News emerged in October that mobile dating app Tinder would soon start to offer a premium service. Tinder has become hugely popular since its launch in 2012, in part, presumably, because it has been free to use. As a result, however, it has not been able to generate much in the way of revenue. Now the service is beginning to look at ways it can turn all that activity into money.

Having initially toyed with the idea of adding advertising to the app, Tinder has instead gone for the freemium model. Sean Rad, Tinder’s CEO, told tech website the Drum: “We are adding features users have been begging us for. They will offer so much value we think users are willing to pay for them. We had to get our product and growth right first. Revenue has always been on the road map.”
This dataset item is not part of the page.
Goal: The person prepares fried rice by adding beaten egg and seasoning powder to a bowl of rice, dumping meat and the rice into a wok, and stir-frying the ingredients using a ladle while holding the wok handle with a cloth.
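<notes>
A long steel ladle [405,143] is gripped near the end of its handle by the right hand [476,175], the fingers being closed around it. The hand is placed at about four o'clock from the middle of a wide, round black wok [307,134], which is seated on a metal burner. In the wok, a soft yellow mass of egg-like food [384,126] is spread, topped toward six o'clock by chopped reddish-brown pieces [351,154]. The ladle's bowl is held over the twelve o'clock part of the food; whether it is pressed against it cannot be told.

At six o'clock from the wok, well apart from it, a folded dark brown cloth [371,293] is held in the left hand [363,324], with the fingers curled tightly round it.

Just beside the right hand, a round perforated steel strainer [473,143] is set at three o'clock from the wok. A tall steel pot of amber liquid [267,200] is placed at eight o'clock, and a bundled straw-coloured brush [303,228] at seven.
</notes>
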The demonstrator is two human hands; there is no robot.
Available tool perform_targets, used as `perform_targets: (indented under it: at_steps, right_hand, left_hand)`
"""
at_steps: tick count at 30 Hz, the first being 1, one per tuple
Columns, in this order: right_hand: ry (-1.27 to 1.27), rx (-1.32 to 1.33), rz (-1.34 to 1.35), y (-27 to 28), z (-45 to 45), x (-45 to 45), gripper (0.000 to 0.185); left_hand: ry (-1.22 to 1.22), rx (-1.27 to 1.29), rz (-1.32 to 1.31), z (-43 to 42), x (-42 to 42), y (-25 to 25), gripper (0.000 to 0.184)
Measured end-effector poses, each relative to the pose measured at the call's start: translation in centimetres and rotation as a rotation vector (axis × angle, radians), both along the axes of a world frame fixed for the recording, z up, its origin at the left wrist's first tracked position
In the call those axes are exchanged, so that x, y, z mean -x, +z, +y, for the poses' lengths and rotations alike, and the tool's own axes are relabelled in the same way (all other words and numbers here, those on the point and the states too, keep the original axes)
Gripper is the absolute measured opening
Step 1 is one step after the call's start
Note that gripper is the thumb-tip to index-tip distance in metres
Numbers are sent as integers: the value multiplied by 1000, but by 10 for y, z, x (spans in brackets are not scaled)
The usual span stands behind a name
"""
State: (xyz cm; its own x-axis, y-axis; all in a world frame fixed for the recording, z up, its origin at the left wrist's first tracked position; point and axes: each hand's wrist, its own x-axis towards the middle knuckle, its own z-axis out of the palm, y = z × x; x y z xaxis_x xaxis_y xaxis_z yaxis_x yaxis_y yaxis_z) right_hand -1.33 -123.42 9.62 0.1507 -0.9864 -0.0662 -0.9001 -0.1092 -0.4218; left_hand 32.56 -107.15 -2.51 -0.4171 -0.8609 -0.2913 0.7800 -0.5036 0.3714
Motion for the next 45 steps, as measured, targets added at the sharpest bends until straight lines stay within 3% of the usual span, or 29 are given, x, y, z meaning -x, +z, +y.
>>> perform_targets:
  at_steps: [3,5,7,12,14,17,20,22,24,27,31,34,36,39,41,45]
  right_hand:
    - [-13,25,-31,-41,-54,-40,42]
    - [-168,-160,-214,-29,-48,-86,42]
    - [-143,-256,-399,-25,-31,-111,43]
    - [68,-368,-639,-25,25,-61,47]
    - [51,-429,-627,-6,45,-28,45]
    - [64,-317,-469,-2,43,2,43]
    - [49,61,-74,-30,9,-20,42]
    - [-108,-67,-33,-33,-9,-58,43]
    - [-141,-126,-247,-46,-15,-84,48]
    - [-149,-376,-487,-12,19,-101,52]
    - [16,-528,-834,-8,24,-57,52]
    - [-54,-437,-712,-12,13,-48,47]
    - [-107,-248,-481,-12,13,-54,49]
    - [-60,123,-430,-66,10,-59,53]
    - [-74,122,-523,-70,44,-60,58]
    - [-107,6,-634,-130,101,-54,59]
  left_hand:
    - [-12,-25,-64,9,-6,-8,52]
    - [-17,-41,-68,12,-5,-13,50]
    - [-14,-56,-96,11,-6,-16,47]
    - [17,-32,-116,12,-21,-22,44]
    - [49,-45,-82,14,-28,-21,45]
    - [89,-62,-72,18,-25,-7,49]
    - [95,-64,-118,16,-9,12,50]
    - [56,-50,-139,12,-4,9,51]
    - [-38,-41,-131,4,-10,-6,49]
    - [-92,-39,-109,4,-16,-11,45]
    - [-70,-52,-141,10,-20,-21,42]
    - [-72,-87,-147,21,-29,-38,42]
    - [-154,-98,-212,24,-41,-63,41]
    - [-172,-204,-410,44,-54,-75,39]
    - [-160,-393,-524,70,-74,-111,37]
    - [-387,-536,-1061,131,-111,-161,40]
Another firm to take a different approach is messaging service WhatsApp. The service was initially free when it launched back in 2009, but quickly adopted a paid model so it could handle the surge in users. By mid-2013 – six months before Facebook paid an astonishing $19bn for it – the company implemented an annual subscription fee. For $0.99, users are now able to message their friends to their hearts’ content.

Trial and error
In September, Tim Rea, the CEO of global messaging app Palringo, told technology website TechRadar: “It goes without saying that the service needs to be good quality and engaging. I use the word ‘service’ rather than ‘app’ because in many cases I think it is dangerous to think and talk about ‘an app’ as though it is a one-off piece of development that a developer throws out there. A service is different.”

Palringo now employs a free service with in-app purchases, but the core use of the app remains free for users. Getting to this point took a while, says Rea: “We went through various stages starting, with a naive view that we’d have a cool messaging app, generate some ad dollars and then charge people for some element of usage. We then went through a phase of thinking maybe we shouldn’t worry about getting money from consumers, but instead try to deliver parallel services to telecoms (white label) and to enterprise and just charge them, maybe justifying the consumer service on the basis that it is a great test bed. Then, a little over a couple of years ago, we took a cold, hard look at the situation and decided that we needed to focus down onto a particular niche and build a suitable, sustainable model that we could then expand up into a viable business.”

Offering incentives to users to pay for additional content is the model Rea believes works best: “It focuses attention on what users are doing, what they are interested in and what they want. It generates some money versus free-to-use apps and is a basis for a real business versus ad-based approach.

“As I said, an ad-based approach can be viable but it’s tricky. Generally in the mobile world it just doesn’t work well because we have got into a view of the world that has most publishers thinking ‘if my users don’t pay I will show them ads’ so they are basically saying: ‘Hey, I’ve got a bunch of people who I know will not pay and I’ll show them your ads!’ That is why they are not worth much. Beyond that, a service needs decent, coherent volumes of users and an ability to properly characterise their audience and package them for sale. Not so easy.”

Which method app-makers choose ultimately depends on the type of service they are offering. Controversies over micropayments and annoyance with intrusive advertising will likely mean new services will have to go down the same route as Tinder and offer a free service in order to capture users. The question is what to do when those users are secured, and how to avoid alienating them while also taking their money.